▶ [TASK DIRECTIONS] All lines from the one containing "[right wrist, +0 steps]" through the final line of the listing below, and no others, must be returned exactly; no pictures belong in the copy.

DATA SEGMENT START

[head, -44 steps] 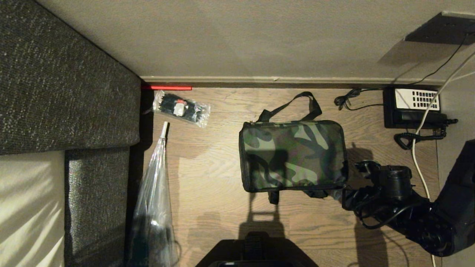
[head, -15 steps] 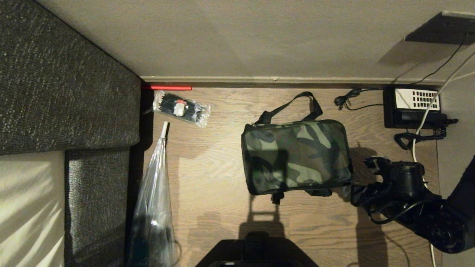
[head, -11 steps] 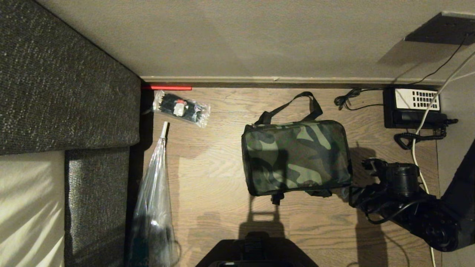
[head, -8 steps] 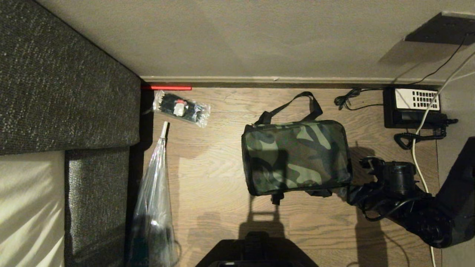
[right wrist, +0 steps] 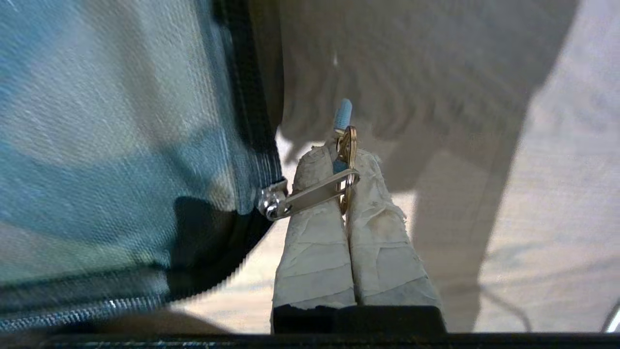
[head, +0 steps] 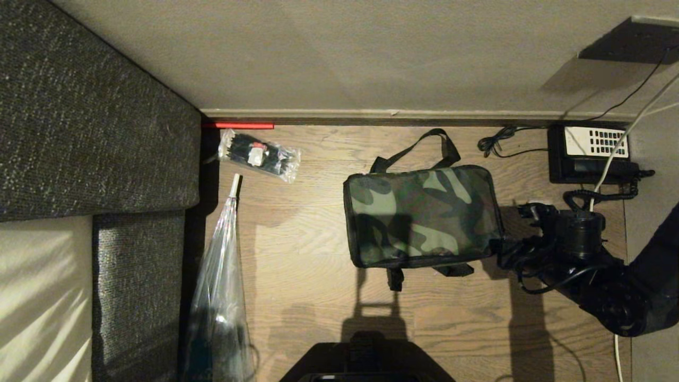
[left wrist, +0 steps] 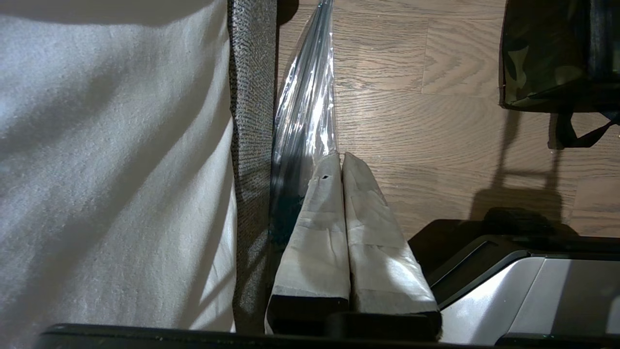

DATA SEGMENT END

▶ [ANSWER BOX]
[right wrist, +0 steps] 
[head, +0 steps] 
[left wrist, +0 steps] 

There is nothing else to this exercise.